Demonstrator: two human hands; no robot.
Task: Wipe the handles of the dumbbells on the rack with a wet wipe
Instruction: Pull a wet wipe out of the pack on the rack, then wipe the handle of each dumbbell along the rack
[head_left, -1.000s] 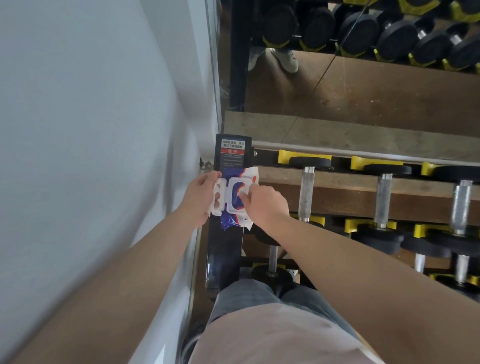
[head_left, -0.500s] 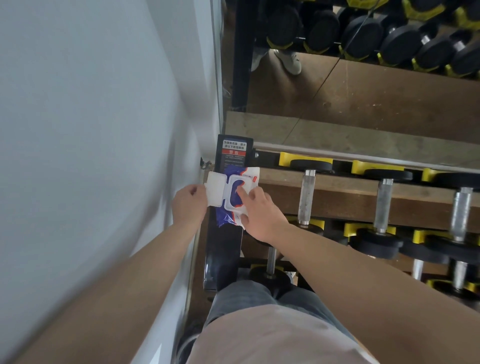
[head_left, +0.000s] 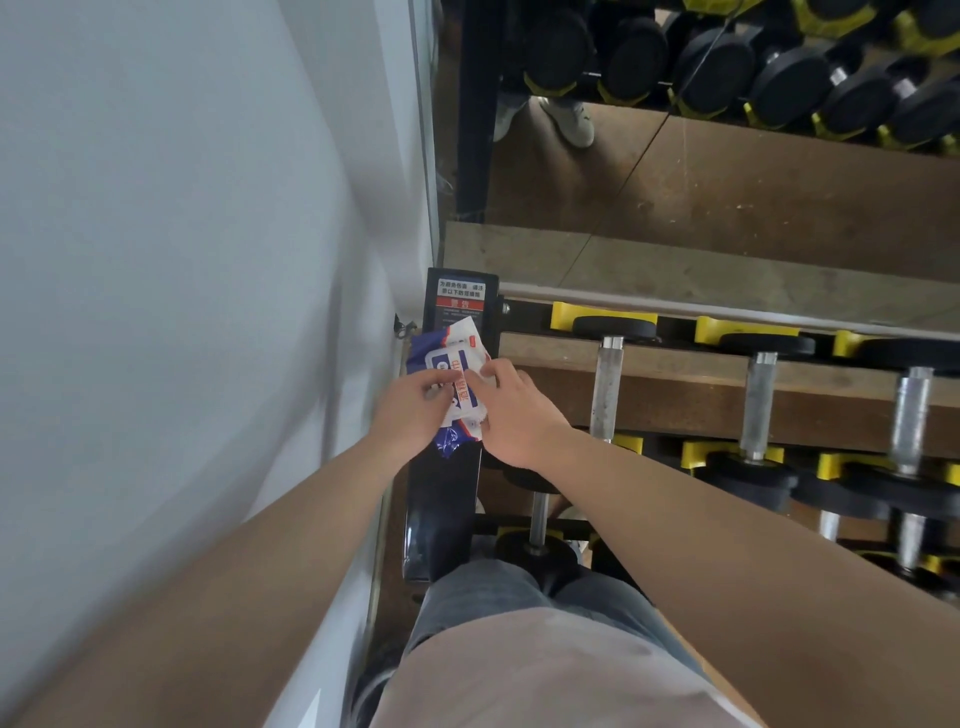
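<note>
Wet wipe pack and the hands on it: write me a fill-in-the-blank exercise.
1. The rack post under the wet wipe pack is coloured ___.
2. The left hand is on the pack's side nearer the ___.
3. The right hand touches ___ of the dumbbell handles.
Missing words: black; wall; none.

**Single head view, tilted down**

The scene is viewed from one wide-angle head-worn camera, directed forward and steeply down. The left hand (head_left: 410, 410) and right hand (head_left: 519, 421) on the wet wipe pack (head_left: 457, 358) are framed at arm's length above the dumbbell rack (head_left: 451, 499).
</note>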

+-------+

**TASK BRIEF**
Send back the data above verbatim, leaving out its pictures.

**SOLVED PROBLEM**
Demonstrator: two human hands; no robot.
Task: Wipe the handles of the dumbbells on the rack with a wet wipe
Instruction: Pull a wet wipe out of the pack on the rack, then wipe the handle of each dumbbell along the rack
[head_left, -1.000s] 
[head_left, -0.500s] 
[head_left, +0.000s] 
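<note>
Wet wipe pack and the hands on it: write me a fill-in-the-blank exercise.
1. The rack post under the wet wipe pack is coloured ___.
2. The left hand is on the pack's side nearer the ___.
3. The right hand touches ___ of the dumbbell handles.
Missing words: black; wall; none.

**Single head view, tilted down**

The scene is viewed from one wide-angle head-worn camera, directed forward and steeply down. The left hand (head_left: 410, 410) and right hand (head_left: 519, 421) on the wet wipe pack (head_left: 457, 358) are framed at arm's length above the dumbbell rack (head_left: 451, 499).
</note>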

Nothing further remains to be added to the answer.